17 Dat de ouderlingen, die wel regeren, dubbele eer waardig geacht worden, voornamelijk die arbeiden in het Woord en de leer.
18 Want de Schrift zegt: Een dorsenden os zult gij niet muilbanden; en: De arbeider is zijn loon waardig.
19 Neem tegen een ouderling geen beschuldiging aan, anders dan onder twee of drie getuigen.
20 Bestraf die zondigen in tegenwoordigheid van allen, opdat ook de anderen vreze mogen hebben.
21 Ik betuig voor God, en den Heere Jezus Christus, en de uitverkoren engelen, dat gij deze dingen onderhoudt, zonder vooroordeel, niets doende naar toegenegenheid.

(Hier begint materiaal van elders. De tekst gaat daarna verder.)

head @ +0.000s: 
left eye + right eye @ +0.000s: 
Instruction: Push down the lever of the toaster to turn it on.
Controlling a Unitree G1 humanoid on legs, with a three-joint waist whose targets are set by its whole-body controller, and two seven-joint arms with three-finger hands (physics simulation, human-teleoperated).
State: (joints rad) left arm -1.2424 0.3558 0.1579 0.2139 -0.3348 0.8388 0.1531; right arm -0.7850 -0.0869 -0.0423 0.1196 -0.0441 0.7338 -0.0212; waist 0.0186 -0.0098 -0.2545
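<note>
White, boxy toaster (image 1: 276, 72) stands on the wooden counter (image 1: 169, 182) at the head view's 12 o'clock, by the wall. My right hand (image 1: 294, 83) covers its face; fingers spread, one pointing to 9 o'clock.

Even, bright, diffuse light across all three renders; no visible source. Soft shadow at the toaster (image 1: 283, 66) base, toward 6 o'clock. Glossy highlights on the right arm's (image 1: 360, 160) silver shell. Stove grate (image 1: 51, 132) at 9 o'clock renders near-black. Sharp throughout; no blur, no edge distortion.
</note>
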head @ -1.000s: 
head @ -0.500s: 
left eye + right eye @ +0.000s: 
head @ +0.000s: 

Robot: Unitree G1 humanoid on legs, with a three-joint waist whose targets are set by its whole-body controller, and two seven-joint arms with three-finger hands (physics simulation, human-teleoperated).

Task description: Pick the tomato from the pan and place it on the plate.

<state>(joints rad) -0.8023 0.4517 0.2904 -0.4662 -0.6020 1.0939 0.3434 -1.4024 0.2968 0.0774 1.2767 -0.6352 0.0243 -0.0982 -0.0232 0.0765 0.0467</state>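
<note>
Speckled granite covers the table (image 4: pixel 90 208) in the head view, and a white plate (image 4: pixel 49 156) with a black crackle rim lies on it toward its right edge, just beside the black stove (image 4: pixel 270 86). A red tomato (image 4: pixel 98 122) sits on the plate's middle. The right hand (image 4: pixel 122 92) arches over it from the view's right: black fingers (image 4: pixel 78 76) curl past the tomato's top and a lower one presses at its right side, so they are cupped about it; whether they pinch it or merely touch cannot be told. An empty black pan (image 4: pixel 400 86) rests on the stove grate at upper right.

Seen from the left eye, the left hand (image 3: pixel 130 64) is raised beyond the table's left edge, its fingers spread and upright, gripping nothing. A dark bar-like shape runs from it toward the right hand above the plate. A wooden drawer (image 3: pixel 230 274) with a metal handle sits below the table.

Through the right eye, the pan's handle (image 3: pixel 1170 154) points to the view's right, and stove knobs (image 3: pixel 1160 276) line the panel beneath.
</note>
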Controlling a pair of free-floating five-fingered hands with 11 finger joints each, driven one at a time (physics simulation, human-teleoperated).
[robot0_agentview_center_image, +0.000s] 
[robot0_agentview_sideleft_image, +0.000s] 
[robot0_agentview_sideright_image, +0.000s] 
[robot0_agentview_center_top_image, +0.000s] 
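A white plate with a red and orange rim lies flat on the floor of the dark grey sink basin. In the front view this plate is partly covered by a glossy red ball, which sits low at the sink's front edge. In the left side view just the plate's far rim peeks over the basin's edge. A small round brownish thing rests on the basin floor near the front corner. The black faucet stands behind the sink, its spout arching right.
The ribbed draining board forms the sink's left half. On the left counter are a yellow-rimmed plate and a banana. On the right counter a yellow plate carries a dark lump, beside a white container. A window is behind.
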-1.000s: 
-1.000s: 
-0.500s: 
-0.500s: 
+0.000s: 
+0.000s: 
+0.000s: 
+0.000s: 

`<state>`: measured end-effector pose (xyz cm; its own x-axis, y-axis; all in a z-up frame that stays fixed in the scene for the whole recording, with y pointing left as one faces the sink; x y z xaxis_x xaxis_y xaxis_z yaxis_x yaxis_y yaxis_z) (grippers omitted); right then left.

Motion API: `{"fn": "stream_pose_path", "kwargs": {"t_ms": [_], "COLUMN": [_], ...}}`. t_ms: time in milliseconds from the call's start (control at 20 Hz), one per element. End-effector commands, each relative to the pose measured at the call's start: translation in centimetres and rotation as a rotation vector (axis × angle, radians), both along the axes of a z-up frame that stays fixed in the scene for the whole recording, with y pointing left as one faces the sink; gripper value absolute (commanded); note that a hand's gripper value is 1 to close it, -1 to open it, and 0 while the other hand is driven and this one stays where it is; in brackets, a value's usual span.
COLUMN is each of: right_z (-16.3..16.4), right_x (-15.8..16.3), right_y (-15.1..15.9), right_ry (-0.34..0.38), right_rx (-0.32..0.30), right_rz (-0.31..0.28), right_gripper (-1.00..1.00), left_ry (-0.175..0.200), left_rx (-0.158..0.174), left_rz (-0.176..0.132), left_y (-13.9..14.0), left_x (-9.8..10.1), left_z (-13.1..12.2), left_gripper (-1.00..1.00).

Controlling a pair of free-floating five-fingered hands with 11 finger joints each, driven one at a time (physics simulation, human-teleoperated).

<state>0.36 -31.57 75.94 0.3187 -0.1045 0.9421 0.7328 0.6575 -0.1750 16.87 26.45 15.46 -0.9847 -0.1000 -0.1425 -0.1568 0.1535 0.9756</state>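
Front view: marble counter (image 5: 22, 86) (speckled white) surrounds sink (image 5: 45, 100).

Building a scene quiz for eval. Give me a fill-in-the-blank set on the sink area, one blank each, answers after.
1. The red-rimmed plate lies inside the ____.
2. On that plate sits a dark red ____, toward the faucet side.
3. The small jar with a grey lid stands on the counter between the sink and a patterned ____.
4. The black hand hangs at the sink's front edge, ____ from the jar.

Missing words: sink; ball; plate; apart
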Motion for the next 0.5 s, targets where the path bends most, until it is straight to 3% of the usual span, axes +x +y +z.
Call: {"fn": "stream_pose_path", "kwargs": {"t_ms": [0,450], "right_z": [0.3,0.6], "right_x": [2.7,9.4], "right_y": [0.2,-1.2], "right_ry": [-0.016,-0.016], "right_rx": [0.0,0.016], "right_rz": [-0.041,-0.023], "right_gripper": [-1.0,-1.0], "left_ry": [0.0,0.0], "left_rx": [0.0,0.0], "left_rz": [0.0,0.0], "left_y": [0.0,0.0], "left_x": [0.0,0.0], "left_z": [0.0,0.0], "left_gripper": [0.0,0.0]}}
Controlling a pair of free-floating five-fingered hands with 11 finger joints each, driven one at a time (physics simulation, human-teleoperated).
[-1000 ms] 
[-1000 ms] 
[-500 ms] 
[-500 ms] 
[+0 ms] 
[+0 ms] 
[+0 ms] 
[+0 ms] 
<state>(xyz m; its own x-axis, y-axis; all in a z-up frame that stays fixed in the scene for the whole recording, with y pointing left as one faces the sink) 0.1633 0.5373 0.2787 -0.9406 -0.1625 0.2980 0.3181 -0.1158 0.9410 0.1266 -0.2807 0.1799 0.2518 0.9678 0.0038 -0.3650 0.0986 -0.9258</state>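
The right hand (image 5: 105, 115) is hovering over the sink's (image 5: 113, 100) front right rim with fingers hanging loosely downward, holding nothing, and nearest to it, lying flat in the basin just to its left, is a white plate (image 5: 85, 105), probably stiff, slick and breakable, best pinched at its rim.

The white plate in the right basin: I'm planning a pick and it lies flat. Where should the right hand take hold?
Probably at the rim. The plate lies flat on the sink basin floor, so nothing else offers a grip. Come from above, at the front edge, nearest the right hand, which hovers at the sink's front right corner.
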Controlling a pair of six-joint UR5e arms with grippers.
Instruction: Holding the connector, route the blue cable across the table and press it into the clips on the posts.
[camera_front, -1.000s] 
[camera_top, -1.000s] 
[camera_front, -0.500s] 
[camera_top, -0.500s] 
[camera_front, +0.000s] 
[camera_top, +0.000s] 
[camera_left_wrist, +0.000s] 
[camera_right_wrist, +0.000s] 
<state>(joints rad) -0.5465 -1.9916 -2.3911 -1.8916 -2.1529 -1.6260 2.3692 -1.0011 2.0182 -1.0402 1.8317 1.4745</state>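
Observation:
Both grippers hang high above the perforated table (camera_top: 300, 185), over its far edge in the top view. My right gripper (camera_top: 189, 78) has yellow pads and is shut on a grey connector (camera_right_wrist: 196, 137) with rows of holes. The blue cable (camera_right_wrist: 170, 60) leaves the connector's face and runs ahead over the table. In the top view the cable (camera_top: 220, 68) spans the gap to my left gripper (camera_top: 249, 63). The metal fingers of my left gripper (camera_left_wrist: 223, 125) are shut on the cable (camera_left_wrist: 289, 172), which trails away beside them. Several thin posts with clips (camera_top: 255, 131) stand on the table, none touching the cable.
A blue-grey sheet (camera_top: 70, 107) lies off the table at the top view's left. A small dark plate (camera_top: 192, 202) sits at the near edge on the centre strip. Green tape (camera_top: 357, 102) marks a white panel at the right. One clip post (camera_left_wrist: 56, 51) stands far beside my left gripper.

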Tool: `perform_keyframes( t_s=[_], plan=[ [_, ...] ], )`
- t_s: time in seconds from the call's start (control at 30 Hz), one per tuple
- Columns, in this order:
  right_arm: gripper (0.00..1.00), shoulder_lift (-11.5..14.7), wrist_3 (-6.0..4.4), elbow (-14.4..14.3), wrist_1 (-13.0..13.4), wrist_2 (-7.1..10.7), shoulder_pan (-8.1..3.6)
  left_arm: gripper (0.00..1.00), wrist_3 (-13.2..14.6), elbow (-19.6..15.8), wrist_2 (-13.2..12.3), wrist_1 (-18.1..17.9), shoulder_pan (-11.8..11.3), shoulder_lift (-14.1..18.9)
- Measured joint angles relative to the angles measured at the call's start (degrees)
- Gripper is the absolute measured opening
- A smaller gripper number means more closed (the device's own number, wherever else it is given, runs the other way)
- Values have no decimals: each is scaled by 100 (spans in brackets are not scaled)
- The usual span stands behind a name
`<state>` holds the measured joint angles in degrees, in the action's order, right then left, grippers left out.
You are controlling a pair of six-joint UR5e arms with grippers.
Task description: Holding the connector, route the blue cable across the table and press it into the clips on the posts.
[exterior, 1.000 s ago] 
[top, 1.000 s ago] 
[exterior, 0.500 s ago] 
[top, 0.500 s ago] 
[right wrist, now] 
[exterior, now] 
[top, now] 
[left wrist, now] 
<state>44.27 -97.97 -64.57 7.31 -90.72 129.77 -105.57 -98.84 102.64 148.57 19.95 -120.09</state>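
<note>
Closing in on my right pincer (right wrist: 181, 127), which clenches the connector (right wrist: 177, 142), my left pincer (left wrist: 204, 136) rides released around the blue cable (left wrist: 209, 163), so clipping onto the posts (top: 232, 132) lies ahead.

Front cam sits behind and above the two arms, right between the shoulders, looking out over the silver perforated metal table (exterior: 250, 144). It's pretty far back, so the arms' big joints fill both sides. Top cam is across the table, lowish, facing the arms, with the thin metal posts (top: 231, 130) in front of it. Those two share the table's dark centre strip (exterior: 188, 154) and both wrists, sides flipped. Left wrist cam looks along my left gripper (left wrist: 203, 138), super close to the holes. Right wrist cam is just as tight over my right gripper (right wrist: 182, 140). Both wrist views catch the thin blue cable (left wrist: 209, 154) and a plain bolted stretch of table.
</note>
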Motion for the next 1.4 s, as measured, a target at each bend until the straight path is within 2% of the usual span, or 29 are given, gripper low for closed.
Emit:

22 Leg niemand haastelijk de handen op, en heb geen gemeenschap aan anderer zonden; bewaar uzelven rein.
23 Drink niet langer water alleen, maar gebruik een weinig wijn, om uw maag en uw menigvuldige zwakheden.
24 Van sommige mensen zijn de zonden te voren openbaar, en gaan voor tot hun veroordeling; en in sommigen ook volgen zij na.
25 Desgelijks ook de goede werken zijn te voren openbaar, en daar het anders mede gelegen is, kunnen niet verborgen worden.